**Task objective:** Reproduce every line of the material below exactly. No pictures belong in the copy.

**Exercise data:**
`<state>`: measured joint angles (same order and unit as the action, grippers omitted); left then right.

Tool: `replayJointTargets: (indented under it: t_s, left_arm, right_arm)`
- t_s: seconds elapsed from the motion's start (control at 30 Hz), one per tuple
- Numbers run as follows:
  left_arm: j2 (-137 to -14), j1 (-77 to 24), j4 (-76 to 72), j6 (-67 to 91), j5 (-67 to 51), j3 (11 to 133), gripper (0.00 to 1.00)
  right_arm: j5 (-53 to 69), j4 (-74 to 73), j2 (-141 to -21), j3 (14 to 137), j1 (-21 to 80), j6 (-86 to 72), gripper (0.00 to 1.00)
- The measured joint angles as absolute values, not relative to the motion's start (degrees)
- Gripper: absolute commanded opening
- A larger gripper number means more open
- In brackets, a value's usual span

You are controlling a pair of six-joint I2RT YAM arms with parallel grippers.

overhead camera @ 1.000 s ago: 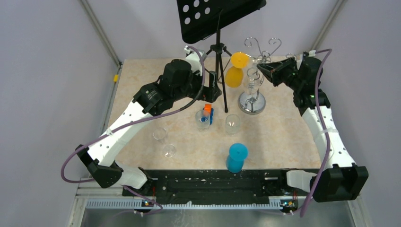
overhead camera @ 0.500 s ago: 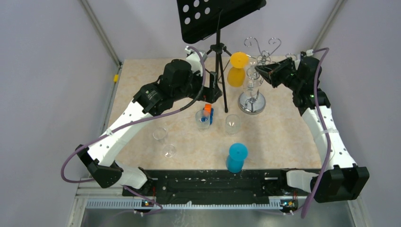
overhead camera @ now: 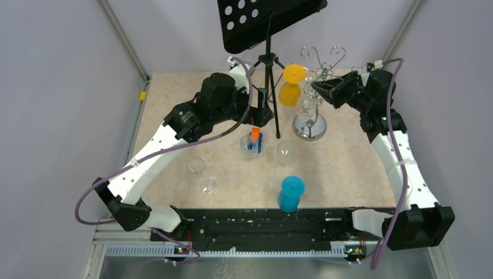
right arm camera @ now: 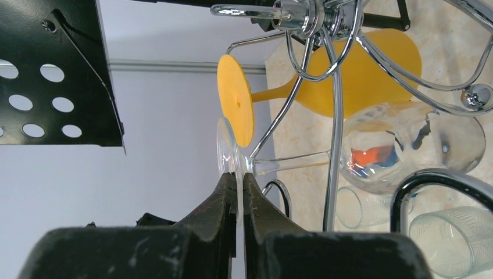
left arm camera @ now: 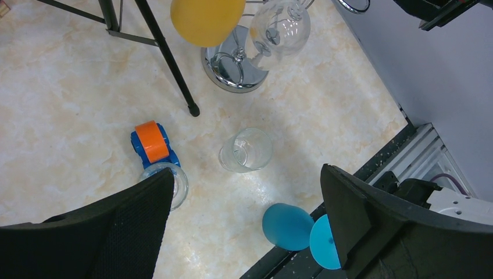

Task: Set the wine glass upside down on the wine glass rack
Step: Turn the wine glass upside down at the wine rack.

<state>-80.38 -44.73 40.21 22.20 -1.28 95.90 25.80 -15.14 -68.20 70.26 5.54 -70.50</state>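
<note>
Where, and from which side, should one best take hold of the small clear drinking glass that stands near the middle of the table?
Probably across its upper wall, from straight above: the small clear drinking glass stands upright, mouth up, round, with free space on every side.

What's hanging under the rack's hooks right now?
A yellow wine glass hangs bowl-down. Beside it a clear wine glass, its foot pinched in the right claw. Wires of the rack hide whether its foot is hooked.

right end effector (right arm camera: 239, 181) | with wine glass (right arm camera: 401, 152) | moved nearer rack (overhead camera: 310, 126)
</note>
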Motion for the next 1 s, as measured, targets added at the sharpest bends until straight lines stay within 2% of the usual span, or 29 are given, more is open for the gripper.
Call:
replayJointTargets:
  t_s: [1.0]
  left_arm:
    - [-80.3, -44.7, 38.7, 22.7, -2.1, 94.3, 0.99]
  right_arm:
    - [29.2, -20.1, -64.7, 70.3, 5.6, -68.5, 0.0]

**Answer for this exercise:**
`<state>`: measured joint angles (same order and unit as the action, grippers omitted); left then right.

Tool: `replayJointTargets: (indented under it: t_s, left_arm, right_arm)`
- t_s: seconds elapsed from the motion's start (control at 30 Hz), one per tuple
- Numbers run as follows:
  left_arm: j2 (-137 to -14), j1 (-77 to 24), j4 (-76 to 72), j6 (-67 to 91), j5 (-67 to 51), j3 (11 to 133), gripper (0.00 to 1.00)
  right_arm: j5 (-53 to 69), j4 (-74 to 73), j2 (-141 to -21), j3 (14 to 137), j1 (-21 to 80), j6 (-86 to 72), gripper (0.00 to 1.00)
- The measured joint angles as absolute values, not relative to the motion's start (degrees)
- Gripper: absolute commanded opening
- A larger gripper number means more open
- In brackets, a value's usual span

You are controlling a pair of six-joint I2RT YAM arms with parallel grippers.

overhead camera @ 1.000 s ago: 
overhead camera @ 0.500 s ago: 
overhead camera @ now: 
right arm camera @ now: 
left arm camera @ now: 

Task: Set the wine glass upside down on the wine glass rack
Step: Turn the wine glass upside down at the wine rack.

<state>-80.38 -44.73 40.21 22.20 -1.28 95.90 25.80 -15.14 -68.20 70.26 5.54 -70.50</state>
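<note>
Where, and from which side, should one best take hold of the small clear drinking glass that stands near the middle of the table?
Probably across its upper wall, from straight above: the small clear drinking glass stands upright, mouth up, round, with free space on every side.

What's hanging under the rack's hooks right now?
A yellow wine glass hangs bowl-down. Beside it a clear wine glass, its foot pinched in the right claw. Wires of the rack hide whether its foot is hooked.

right end effector (right arm camera: 239, 181) | with wine glass (right arm camera: 401, 152) | moved nearer rack (overhead camera: 310, 126)
</note>
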Motion for the next 1 s, as measured, targets added at the sharpest bends until straight lines stay within 2% of the usual span, or 29 are given, more is open for the gripper.
Call:
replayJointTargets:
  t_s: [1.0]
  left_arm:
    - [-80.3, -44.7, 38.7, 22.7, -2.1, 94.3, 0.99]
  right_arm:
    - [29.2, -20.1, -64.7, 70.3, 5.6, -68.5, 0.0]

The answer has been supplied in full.